İsmet Özel-1

10.05.2021
A+
A-

Poetikasını 60’lı yıllarda biçimlendirmesine rağmen, 70’li ve 80’li yıllarda adından söz ettiren ve çocuk merkezli dili propagandist söylemin alanına taşıyan Ergin Günçe, evin her türlüsünden kaçma hakkını kullanan politik duruşlu çocuğun şiirini kaleme almıştır.

Politik duruşlu çocuk imgesi, ithal edilmiş “Ortodoks Marksizm”i kalkan olarak kullanan “Toplumcu-Gerçekçi” şairlerce kabul görmemiştir çünkü bu şairler için aslolan politik değil siyasi bir söylem geliştirmektir. Bu söylem de, ithal edilmiş “Ortodoks Marksizm”den nasiplenmelidir.

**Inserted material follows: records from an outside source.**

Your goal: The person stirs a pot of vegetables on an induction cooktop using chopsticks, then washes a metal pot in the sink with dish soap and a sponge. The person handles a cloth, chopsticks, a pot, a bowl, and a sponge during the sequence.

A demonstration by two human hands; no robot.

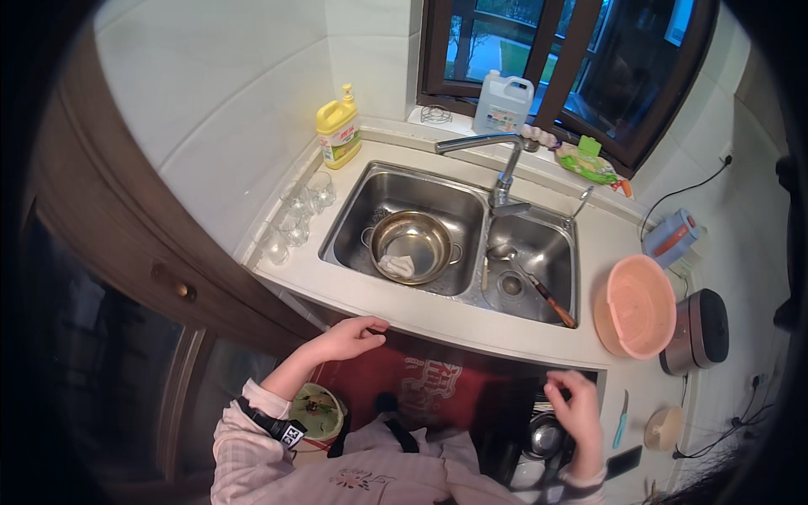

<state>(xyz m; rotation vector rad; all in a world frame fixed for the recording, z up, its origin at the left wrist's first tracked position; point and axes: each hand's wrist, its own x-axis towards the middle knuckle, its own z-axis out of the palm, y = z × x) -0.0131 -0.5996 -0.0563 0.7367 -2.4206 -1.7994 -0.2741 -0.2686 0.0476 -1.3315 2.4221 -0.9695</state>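
Observation:
My left hand (355,338) hangs in front of the counter's front edge, fingers slightly bent, holding nothing. My right hand (573,401) is above an open drawer with metal bowls (544,435), its fingers curled and apart, with nothing seen in them. In the large left basin of the steel sink (467,189) sits a two-handled metal pot (413,237) with a white cloth (398,266) inside. A ladle (503,252) and a utensil with a wooden handle (555,305) lie in the smaller right basin. The faucet (503,183) stands behind, its spout pointing left.
Several drinking glasses (293,224) and a yellow detergent bottle (341,136) stand left of the sink. To the right are a peach plastic colander (637,307), a rice cooker (696,331), a knife with a teal handle (621,423) and a phone (623,462). A waste bin (319,410) stands below.

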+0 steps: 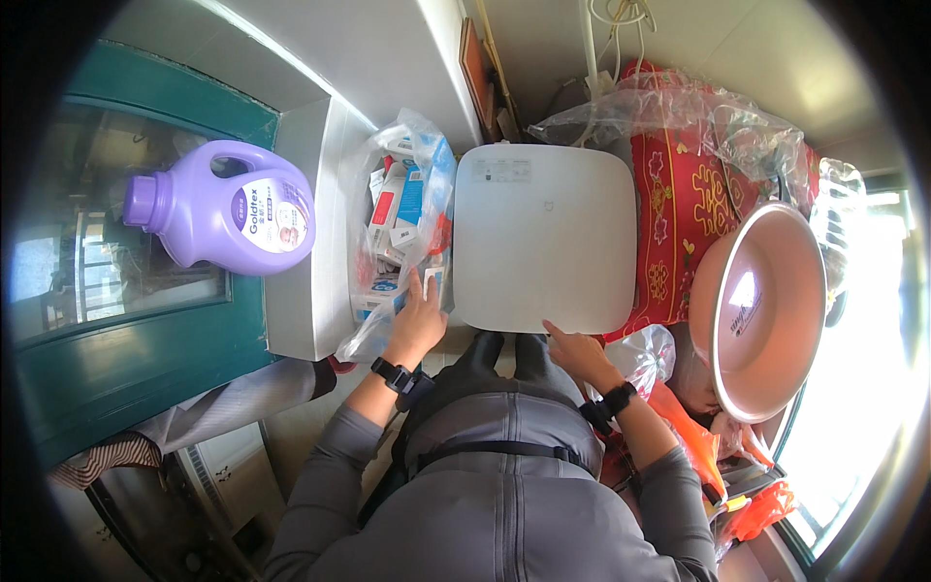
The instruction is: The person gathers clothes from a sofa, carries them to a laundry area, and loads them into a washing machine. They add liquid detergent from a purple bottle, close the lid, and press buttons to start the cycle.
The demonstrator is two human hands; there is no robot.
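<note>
Before me stands a white box-shaped appliance, perhaps a small washing machine, with a flat rounded-square lid and a printed label near its back edge. My right hand is at the lid's front edge, index finger extended onto it; the other fingers are partly hidden. To the left, a clear plastic bag holds several cardboard medicine-type boxes, mostly white with blue and red. My left hand reaches to the bag's near right side, two fingers pointing forward against it. Nothing shows gripped in either hand.
A purple Goldtex detergent jug is at the left by a green-framed window. Right of the appliance lie red patterned fabric and a pink basin tilted on its side. Orange plastic bags are at lower right.
</note>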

Bilindiği gibi, İthal olsun olmasın “Ortodoks Marksizm” sınıfsal bir mücadeleyi önemsediği için, mücadelesini kurgusal alana taşıyan, sadece edebiyatın değil, sanatın da bu ilkeden sapmamasını istemiştir. Ergin Günçe, propagandist söylemini, siyasi bir kulvarda ilerlettiğinde, ithalat düşkünü “Ortodoks Marksist”lerle verimsiz tartışmalara gireceğinin farkında olduğu için siyasi kulvar yerine politik alanı tercih etmiştir. Zaten belirli bir kampın değil, insanın gerçeğini anlatma derdi onu politik alana taşımakta gecikmemiştir.

“Geceleyin Bir Koşu” adını verdiği ilk şiir kitabını, 1966 yılında yayımlayan İsmet Özel ise, politik duruşlu çocuk imgesini benimsemekle birlikte, çocuğun eksikliklerini gidermek düşüncesiyle politik delikanlı imgesini poetikasının merkezine yerleştirmiştir.

Politik çocuk evin her türlüsünden kaçma hakkını kullanırken, politik delikanlı, kaçmadan önce, babanın arada bir göründüğü, annenin ise her daim başköşedeoturduğu evi iyice özümsemeyi istemiştir.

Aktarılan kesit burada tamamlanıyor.